There should be Bursaries to get young people into venues to work.
New talent/blood is needed artistically - actors, writers, carpenters, across the skills of our trade.
The loss of ensemble companies needs to be addressed.



PRESENTERS:

Similar themes to those discussed by Producers:

Investment needed in Producers, Presenters
Invest in the presenters to promote the work – they don’t have the facility to take the risk at the moment and are having to go to Scottish and Irish companies for work to tour to rural venues as this work isn’t produced in Wales any more.

There was a plea for presenters to take more initial risk and develop audiences together with producers. (but if this means new this = risk).

Audiences tend to be conservative outside of Cardiff and Swansea.

Companies from England are often cheaper (in fees) than those from Wales.
Audiences should be able to see the best of work from Wales as well as the UK.
Schemes are available for funding to bring companies in from Ireland/England etc., but not to support work from Wales.
Creu Cymru -> look at taking work out of Wales as well as bringing work in. (Cross Border relationship with South West Touring Agency.)

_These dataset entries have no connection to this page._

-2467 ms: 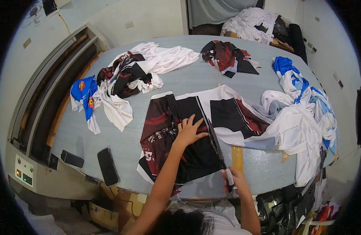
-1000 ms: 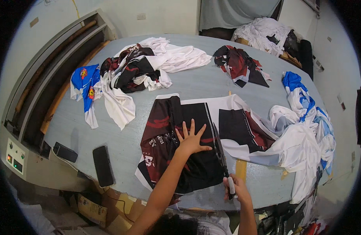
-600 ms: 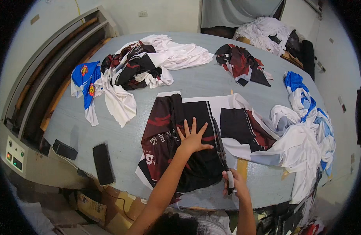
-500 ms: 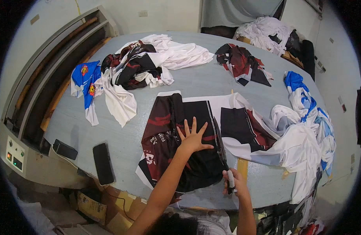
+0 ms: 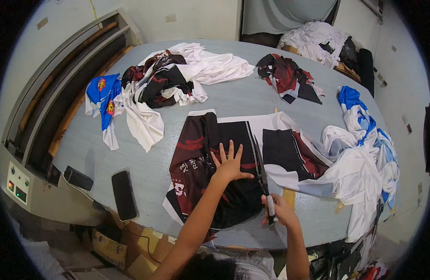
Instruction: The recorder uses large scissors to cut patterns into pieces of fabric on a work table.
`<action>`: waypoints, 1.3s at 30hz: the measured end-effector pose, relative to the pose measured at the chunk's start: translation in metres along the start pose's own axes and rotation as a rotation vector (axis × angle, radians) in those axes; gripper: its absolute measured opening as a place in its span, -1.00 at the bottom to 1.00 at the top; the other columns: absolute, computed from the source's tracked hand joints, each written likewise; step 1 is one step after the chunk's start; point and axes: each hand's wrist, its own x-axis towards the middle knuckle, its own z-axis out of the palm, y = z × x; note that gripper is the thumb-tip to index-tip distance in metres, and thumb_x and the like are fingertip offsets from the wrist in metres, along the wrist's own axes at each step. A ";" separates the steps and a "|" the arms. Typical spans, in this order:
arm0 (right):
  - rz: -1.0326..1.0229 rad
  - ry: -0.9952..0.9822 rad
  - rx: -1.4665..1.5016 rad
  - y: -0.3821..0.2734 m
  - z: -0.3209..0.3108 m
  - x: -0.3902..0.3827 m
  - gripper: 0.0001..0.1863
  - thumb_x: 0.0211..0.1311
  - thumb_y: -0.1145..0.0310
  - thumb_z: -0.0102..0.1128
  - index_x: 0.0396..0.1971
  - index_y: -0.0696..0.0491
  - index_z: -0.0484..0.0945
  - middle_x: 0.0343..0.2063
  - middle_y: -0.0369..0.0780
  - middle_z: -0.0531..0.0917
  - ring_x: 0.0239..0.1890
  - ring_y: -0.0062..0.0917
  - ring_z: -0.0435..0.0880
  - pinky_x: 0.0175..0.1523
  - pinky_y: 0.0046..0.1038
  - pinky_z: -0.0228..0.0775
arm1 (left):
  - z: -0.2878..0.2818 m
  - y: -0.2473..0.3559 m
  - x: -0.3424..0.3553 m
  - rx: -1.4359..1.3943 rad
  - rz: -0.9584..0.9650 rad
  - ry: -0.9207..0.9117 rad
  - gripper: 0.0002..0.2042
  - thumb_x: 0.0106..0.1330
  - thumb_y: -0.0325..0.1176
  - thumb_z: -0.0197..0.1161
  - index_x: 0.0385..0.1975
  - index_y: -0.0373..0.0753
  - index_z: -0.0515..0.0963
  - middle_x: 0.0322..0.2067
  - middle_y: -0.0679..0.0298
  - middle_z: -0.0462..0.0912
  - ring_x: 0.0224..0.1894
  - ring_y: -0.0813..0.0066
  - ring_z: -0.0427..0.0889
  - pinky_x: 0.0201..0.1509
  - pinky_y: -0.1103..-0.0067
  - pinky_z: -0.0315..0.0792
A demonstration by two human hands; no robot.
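Note:
A black and dark red printed fabric piece lies in front of me on the table. My left hand rests flat on its black part with the fingers spread. My right hand is closed round the handles of a pair of scissors. Their long blades point away from me along the right edge of the black fabric, beside its white-marked line. Right of the blades, a second black and red printed piece shows on the white fabric. That white fabric trails off to the right.
A phone and a small black box lie at the table's left. Heaps of white, black-red and blue fabric sit at the far left, with black-red scraps at the far right. A long roller machine borders the left side.
My right hand has shifted slightly forward and left with the scissors, and its grip on the handles has turned. The left hand stays spread on the fabric.

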 end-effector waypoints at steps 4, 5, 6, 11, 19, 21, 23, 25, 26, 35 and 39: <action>0.023 0.004 -0.003 -0.003 -0.002 0.009 -0.37 0.06 -0.10 0.12 -0.38 0.31 0.38 -0.73 -0.22 0.47 -0.75 -0.51 0.55 -0.68 -0.59 0.30 | -0.001 0.000 0.001 -0.003 -0.019 -0.030 0.27 -0.40 0.42 0.25 0.29 -0.18 -0.26 0.31 0.06 -0.45 0.30 -0.10 -0.59 0.14 -0.14 -0.59; 0.012 0.010 -0.026 -0.003 -0.002 0.009 -0.37 0.06 -0.10 0.12 -0.38 0.31 0.38 -0.73 -0.22 0.47 -0.75 -0.51 0.55 -0.68 -0.59 0.30 | -0.001 -0.001 0.001 0.006 -0.027 -0.026 0.27 -0.40 0.42 0.25 0.29 -0.18 -0.26 0.31 0.06 -0.45 0.30 -0.10 -0.59 0.14 -0.14 -0.59; 0.004 0.006 -0.013 -0.002 -0.003 0.008 -0.38 0.06 -0.10 0.12 -0.40 0.30 0.38 -0.74 -0.23 0.46 -0.76 -0.51 0.54 -0.69 -0.58 0.30 | -0.001 -0.001 0.001 0.003 -0.025 -0.024 0.27 -0.40 0.42 0.25 0.29 -0.18 -0.26 0.31 0.07 -0.45 0.30 -0.09 -0.59 0.14 -0.14 -0.59; -0.010 -0.007 0.010 0.000 -0.005 0.004 -0.43 0.08 -0.08 0.12 -0.44 0.25 0.37 -0.75 -0.24 0.44 -0.79 -0.54 0.51 -0.69 -0.57 0.31 | 0.000 0.000 0.002 -0.001 -0.024 -0.018 0.28 -0.40 0.41 0.26 0.29 -0.19 -0.26 0.31 0.07 -0.45 0.30 -0.09 -0.58 0.15 -0.15 -0.58; -0.004 0.013 0.084 -0.005 0.003 0.006 -0.52 0.07 0.01 0.17 -0.45 0.20 0.37 -0.77 -0.26 0.43 -0.80 -0.54 0.50 -0.73 -0.58 0.28 | -0.003 0.000 0.001 -0.003 -0.024 -0.043 0.26 -0.40 0.41 0.25 0.29 -0.18 -0.25 0.31 0.08 -0.45 0.30 -0.10 -0.58 0.14 -0.16 -0.58; -0.022 -0.002 0.074 -0.006 0.001 0.008 -0.51 0.08 -0.01 0.15 -0.45 0.20 0.37 -0.78 -0.26 0.43 -0.80 -0.53 0.51 -0.72 -0.58 0.28 | -0.003 -0.001 0.000 0.009 -0.028 -0.030 0.26 -0.39 0.41 0.25 0.29 -0.17 -0.25 0.31 0.08 -0.45 0.30 -0.10 -0.58 0.14 -0.15 -0.59; -0.020 -0.011 0.068 -0.008 -0.004 0.010 -0.50 0.09 -0.03 0.13 -0.44 0.20 0.37 -0.78 -0.26 0.44 -0.79 -0.53 0.52 -0.71 -0.59 0.28 | -0.002 -0.001 0.001 0.009 -0.026 -0.023 0.26 -0.39 0.41 0.25 0.29 -0.17 -0.25 0.31 0.09 -0.45 0.30 -0.10 -0.58 0.14 -0.15 -0.60; 0.059 -0.057 0.050 -0.011 -0.008 0.015 -0.46 0.10 -0.09 0.08 -0.43 0.20 0.37 -0.78 -0.24 0.44 -0.77 -0.51 0.53 -0.69 -0.60 0.28 | -0.002 -0.001 0.001 -0.005 -0.022 -0.034 0.26 -0.39 0.40 0.26 0.29 -0.16 -0.25 0.31 0.10 -0.46 0.30 -0.09 -0.58 0.13 -0.15 -0.61; 0.025 -0.057 0.042 -0.013 -0.010 0.018 -0.46 0.10 -0.09 0.08 -0.43 0.20 0.37 -0.78 -0.24 0.44 -0.77 -0.51 0.53 -0.69 -0.60 0.28 | -0.001 -0.001 0.001 0.004 -0.025 -0.028 0.26 -0.39 0.40 0.26 0.29 -0.16 -0.25 0.31 0.10 -0.46 0.30 -0.09 -0.58 0.13 -0.15 -0.61; 0.006 -0.050 0.121 -0.022 -0.003 0.022 -0.45 0.11 -0.11 0.04 -0.45 0.21 0.38 -0.80 -0.25 0.43 -0.78 -0.50 0.52 -0.70 -0.59 0.25 | -0.003 -0.001 0.002 0.013 -0.041 -0.052 0.22 -0.33 0.35 0.28 0.30 -0.15 -0.27 0.31 0.11 -0.48 0.30 -0.09 -0.61 0.14 -0.14 -0.60; 0.007 -0.012 0.119 -0.021 0.001 0.022 -0.47 0.11 -0.08 0.06 -0.48 0.19 0.37 -0.80 -0.26 0.42 -0.79 -0.51 0.50 -0.71 -0.58 0.26 | -0.002 -0.001 0.002 0.018 -0.033 -0.042 0.22 -0.33 0.34 0.29 0.30 -0.15 -0.27 0.31 0.11 -0.48 0.29 -0.10 -0.61 0.14 -0.15 -0.58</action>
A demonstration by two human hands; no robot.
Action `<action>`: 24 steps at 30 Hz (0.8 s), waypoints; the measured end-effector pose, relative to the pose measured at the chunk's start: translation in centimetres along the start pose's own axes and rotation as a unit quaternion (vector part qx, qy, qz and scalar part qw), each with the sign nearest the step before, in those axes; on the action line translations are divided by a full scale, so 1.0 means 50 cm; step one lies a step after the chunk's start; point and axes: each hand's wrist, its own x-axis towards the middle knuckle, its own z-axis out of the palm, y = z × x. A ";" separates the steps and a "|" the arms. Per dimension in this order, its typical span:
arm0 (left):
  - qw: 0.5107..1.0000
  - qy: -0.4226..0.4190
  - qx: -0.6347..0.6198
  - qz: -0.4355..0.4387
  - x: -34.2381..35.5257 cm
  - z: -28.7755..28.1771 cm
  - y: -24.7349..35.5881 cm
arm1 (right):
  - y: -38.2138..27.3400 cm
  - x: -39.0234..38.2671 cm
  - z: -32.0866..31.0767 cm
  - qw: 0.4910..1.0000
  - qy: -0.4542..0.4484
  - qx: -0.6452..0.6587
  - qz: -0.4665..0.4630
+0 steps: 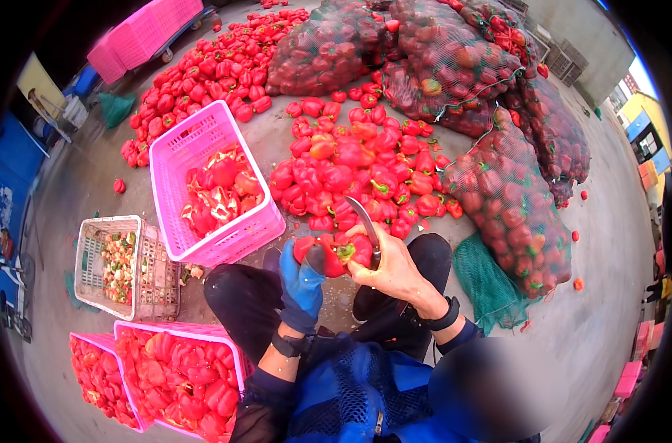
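Observation:
A red bell pepper [360, 251] with a green stem is held in front of my knees. My left hand [301, 286], in a blue glove with a dark fingertip, is closed round its left side. In my bare right hand [396, 272] is a knife [362, 219] with a curved blade; the blade points up and away past the pepper, and my right thumb lies close to the pepper. Just left of my knees, a tilted pink crate [218, 249] holds cut red peppers [221, 188]. Beyond my hands lies a heap of whole red peppers [351, 159].
Full mesh sacks of peppers [509, 214] stand at right and back, a green net [487, 284] beside them. A whitish crate [156, 277] of pepper cores sits left. Two pepper-filled pink crates [241, 362] stand lower left. Pink crates [140, 33] rest on a trolley far left.

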 end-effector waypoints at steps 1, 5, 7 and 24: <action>0.998 0.023 -0.056 -0.036 0.002 -0.006 -0.015 | 0.015 -0.001 0.007 0.993 0.006 0.103 0.059; 0.885 0.016 -0.417 -0.206 0.072 -0.081 -0.018 | 0.078 -0.017 0.022 0.917 0.078 0.350 0.174; 0.891 0.079 -0.413 -0.168 0.147 -0.138 -0.008 | 0.082 -0.019 0.021 0.900 0.126 0.382 0.169; 0.981 -0.106 0.155 -0.052 0.011 -0.006 -0.021 | 0.045 0.014 0.079 0.980 0.101 -0.114 -0.130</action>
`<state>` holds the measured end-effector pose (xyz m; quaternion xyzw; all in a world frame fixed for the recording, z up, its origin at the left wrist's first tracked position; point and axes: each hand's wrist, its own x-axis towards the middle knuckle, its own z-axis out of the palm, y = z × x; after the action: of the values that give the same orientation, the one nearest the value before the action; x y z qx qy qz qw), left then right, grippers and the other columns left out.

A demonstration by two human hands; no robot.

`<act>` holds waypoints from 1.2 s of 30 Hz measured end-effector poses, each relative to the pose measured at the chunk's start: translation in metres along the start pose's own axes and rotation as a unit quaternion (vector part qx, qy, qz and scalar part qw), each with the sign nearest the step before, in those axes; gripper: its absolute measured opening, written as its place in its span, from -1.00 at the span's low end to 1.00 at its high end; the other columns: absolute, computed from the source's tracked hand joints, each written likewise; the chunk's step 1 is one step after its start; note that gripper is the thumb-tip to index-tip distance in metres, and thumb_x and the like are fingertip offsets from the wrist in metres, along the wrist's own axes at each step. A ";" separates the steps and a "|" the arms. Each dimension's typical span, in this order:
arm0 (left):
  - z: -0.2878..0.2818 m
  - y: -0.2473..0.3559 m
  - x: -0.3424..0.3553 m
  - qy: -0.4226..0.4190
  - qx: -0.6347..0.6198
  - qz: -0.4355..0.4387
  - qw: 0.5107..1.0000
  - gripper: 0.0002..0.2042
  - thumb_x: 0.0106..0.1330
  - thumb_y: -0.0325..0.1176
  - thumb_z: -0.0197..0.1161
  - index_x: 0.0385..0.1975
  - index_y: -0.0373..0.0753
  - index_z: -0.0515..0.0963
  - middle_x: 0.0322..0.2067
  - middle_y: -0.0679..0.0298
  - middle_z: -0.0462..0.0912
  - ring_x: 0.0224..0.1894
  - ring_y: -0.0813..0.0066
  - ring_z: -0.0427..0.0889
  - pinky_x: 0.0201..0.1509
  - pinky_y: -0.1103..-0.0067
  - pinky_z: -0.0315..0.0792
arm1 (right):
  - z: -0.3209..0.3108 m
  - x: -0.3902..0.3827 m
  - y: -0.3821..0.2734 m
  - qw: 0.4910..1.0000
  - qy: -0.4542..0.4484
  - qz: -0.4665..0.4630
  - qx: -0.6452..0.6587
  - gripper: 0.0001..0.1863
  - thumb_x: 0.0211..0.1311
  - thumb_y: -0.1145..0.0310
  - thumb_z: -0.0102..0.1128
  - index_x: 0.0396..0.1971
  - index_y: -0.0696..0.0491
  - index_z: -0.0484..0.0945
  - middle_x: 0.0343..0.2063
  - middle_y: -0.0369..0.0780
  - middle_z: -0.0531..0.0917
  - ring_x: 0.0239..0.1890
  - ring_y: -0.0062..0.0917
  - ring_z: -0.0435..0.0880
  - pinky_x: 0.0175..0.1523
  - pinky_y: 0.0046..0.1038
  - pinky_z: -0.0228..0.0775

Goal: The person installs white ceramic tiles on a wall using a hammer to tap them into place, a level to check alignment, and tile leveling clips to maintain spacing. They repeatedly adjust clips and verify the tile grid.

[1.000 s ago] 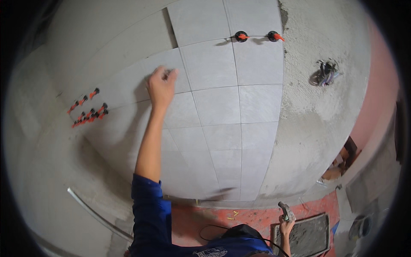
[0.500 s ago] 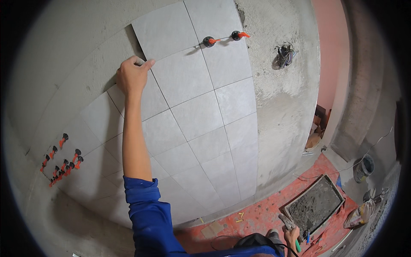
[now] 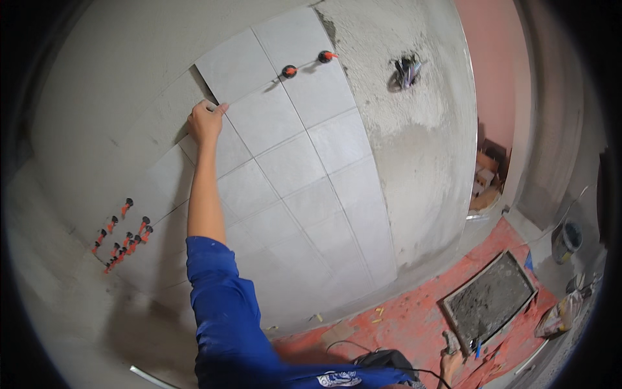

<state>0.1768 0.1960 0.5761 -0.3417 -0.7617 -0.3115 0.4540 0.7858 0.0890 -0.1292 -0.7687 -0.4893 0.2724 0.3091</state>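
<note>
L hand [image 3: 206, 122] at top edge of wall tile [image 3: 228, 146], can't tell if pinched or loose; uneven push could tip tile out of line. R hand [image 3: 450, 364] clamped on grey tool [image 3: 451, 340] nr mortar tray [image 3: 475, 277]; slip might jolt tray.

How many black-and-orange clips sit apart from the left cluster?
2: one clip on the upper tiles, the second clip right of it, near their right edge. Any behind the left forearm would be hidden.

The tiles [image 3: 265, 120] look smooth and matt, the plaster [image 3: 421, 188] rough (the sleeve [image 3: 222, 305] is matt cloth).
</note>
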 end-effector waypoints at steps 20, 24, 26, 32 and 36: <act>0.169 -0.073 -0.755 -0.879 -0.152 0.090 0.443 -0.93 0.18 -0.50 0.34 -0.39 -0.32 0.61 -0.60 0.22 0.59 -0.66 0.42 0.57 -0.69 0.56 0.41 | 0.046 -0.302 0.123 0.785 -0.027 0.617 0.054 -0.72 -0.10 0.47 0.33 -0.35 0.33 0.61 -0.43 0.04 0.68 -0.42 -0.27 0.71 -0.37 -0.24 0.53; 0.193 -0.037 -0.781 -0.911 -0.134 0.140 0.365 -0.89 0.20 -0.46 0.35 -0.35 -0.32 0.59 -0.63 0.27 0.58 -0.63 0.49 0.59 -0.66 0.57 0.42 | 0.090 -0.412 0.103 0.711 0.006 0.677 0.190 -0.79 0.02 0.44 0.31 -0.36 0.25 0.60 -0.53 -0.04 0.66 -0.56 -0.37 0.67 -0.51 -0.26 0.48; 0.196 -0.009 -0.779 -0.914 -0.147 0.138 0.352 -0.84 0.23 -0.37 0.35 -0.42 -0.35 0.59 -0.65 0.26 0.57 -0.66 0.49 0.57 -0.69 0.58 0.42 | 0.118 -0.453 0.091 0.634 0.070 0.716 0.284 -0.75 0.10 0.36 0.28 -0.25 0.19 0.63 -0.41 -0.01 0.70 -0.42 -0.30 0.72 -0.33 -0.20 0.56; 0.166 0.052 -0.777 -0.908 -0.176 0.239 0.297 -0.67 0.31 -0.20 0.30 -0.52 -0.40 0.56 -0.71 0.26 0.47 -0.75 0.47 0.51 -0.66 0.55 0.54 | 0.175 -0.534 0.050 0.418 0.229 0.700 0.532 -0.84 0.25 0.36 0.16 -0.22 0.09 0.49 -0.65 -0.23 0.53 -0.66 -0.50 0.52 -0.52 -0.29 0.47; 0.121 0.049 -0.797 -0.902 -0.138 0.298 0.282 -0.67 0.31 -0.22 0.29 -0.49 -0.43 0.57 -0.69 0.25 0.48 -0.76 0.48 0.49 -0.69 0.54 0.53 | 0.196 -0.581 0.025 0.359 0.264 0.659 0.606 -0.82 0.26 0.34 0.14 -0.17 0.02 0.49 -0.53 -0.21 0.58 -0.61 -0.51 0.55 -0.49 -0.31 0.46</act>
<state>0.4405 0.1292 -0.1848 -0.6667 -0.4790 0.2506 -0.5131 0.4421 -0.4131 -0.2098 -0.4828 0.5773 0.3954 0.5265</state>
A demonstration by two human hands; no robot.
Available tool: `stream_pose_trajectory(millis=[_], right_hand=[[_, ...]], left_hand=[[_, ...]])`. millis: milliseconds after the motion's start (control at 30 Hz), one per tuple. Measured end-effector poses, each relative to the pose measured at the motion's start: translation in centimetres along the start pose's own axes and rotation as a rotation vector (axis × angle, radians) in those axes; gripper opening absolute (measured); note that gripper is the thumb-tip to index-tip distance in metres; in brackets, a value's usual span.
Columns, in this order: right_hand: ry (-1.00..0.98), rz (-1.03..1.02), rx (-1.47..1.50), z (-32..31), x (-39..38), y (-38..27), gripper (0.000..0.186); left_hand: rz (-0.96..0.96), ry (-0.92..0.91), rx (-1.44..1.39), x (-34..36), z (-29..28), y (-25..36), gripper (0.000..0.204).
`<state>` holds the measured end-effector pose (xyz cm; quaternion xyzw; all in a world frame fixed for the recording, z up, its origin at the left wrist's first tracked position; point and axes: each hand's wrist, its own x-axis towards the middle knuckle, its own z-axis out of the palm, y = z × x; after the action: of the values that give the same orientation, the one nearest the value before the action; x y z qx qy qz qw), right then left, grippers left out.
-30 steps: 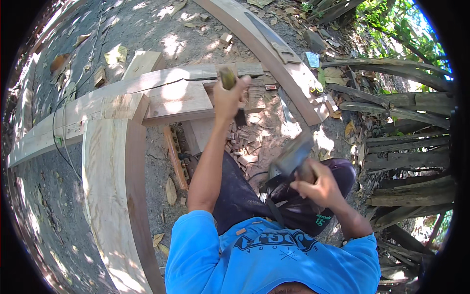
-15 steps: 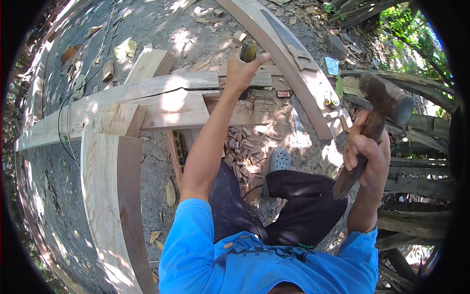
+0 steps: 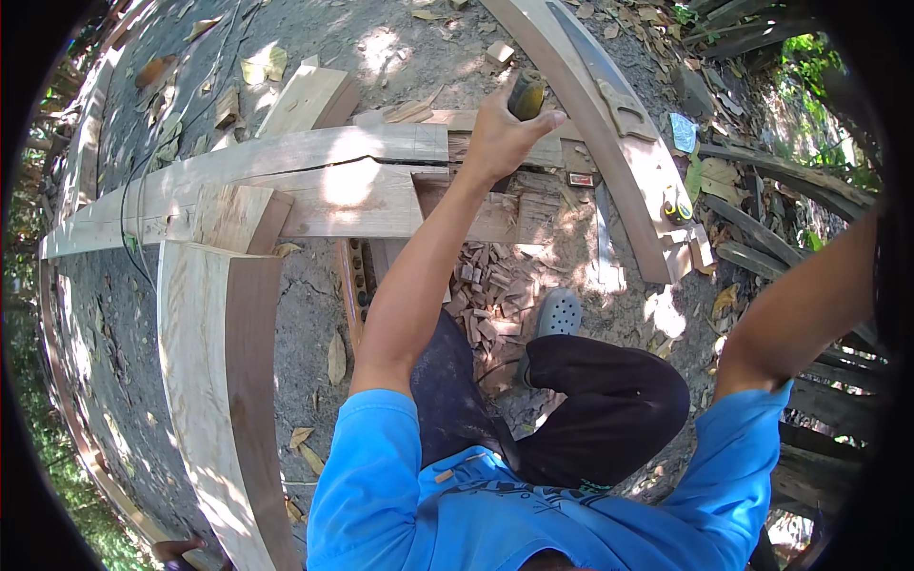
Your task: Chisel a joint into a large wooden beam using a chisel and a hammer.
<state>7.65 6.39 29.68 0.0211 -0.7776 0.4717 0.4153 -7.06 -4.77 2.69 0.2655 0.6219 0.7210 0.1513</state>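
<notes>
My left hand point(image 3: 497, 141) is closed around the yellow-and-dark handle of what looks like a chisel point(image 3: 526, 97). It holds the tool over the notched end of a wooden beam point(image 3: 367, 207); my hand hides most of the blade, so I cannot tell where its edge rests. A squared recess is cut into the beam beside my wrist. My right forearm point(image 3: 804, 295) is raised and runs off past the right rim, so that hand and the hammer it held are out of sight. Wood chips point(image 3: 490, 297) lie heaped on the ground below the beam.
A long plank point(image 3: 595, 152) slants at the right with a handsaw point(image 3: 624, 112) and a tape measure point(image 3: 677, 206) on it. A small red box point(image 3: 580, 179) sits near the beam's end. A thick timber point(image 3: 205, 381) stretches along the left. Wooden rails point(image 3: 838, 400) border the right.
My right hand has swung up and right with the hammer, out of view. The scene has shifted slightly to the right, and my left hand keeps its grip on the chisel.
</notes>
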Motion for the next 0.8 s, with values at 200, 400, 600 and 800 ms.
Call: stream_pose_trajectory(millis=[200,400,600,800], right_hand=[[-0.610,0.143,-0.869,5.7,-8.1,15.0,0.044],[-0.672,0.561,-0.504,0.2,-11.7,7.8,0.029],[-0.328,0.987,0.066,-3.8,-17.1,1.1,0.012],[-0.126,1.222,0.215,-3.9,-20.7,0.8,0.018]], left_hand=[[-0.030,-0.042,0.069,-0.6,-0.4,0.0,0.040],[0.348,0.272,0.231,-1.6,1.0,1.0,0.044],[0.018,0.125,0.053,-0.1,0.9,0.4,0.026],[0.034,0.024,-0.028,-0.3,-0.2,-0.1,0.030]])
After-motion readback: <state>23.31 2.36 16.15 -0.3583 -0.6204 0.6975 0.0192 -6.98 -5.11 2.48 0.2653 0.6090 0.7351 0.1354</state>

ACW to consider Ace National Touring Policy funded by Lottery.

Commission report into what adequate production/touring/presentation across Wales would cost. This can be used as a measure/a benchmark for presentations to politicians.

In the short-term to give Torch and the Sherman extra money to take tours out.

Young people key to all aspects.

Project funding (ACW) decline.

Welsh work can be more expensive to buy in – also shortage of product to buy.


ARTISTS:

Again, similarities with other groups.

There needs to be a healthy ecology and strategy for companies and presenters to be better funded.

A National Theatre only:-
in the context of a strategy
once existing infrastructure has been adequately funded.

A forum is needed, to raise discussion and debate between producers and presenters and artists.

Investment in passionate young artists and structures that support them.

New Welsh Books Council arrangements for publishing - they have no theatre expertise.

Rise profile in the media.

Courage from ACW to move on and make artistic judgements/critical debate/fora.



The Chair summarised from these presentations:

Invest in the infrastructure – see how this delivers before looking at what another National Theatre could deliver.





Discussion from the Floor:

Theatre in England continued for 700 years before they set up their National theatre – theatre in Wales has only been going 30 years – what’s the rush!?

Now is not the right time for a National Theatre.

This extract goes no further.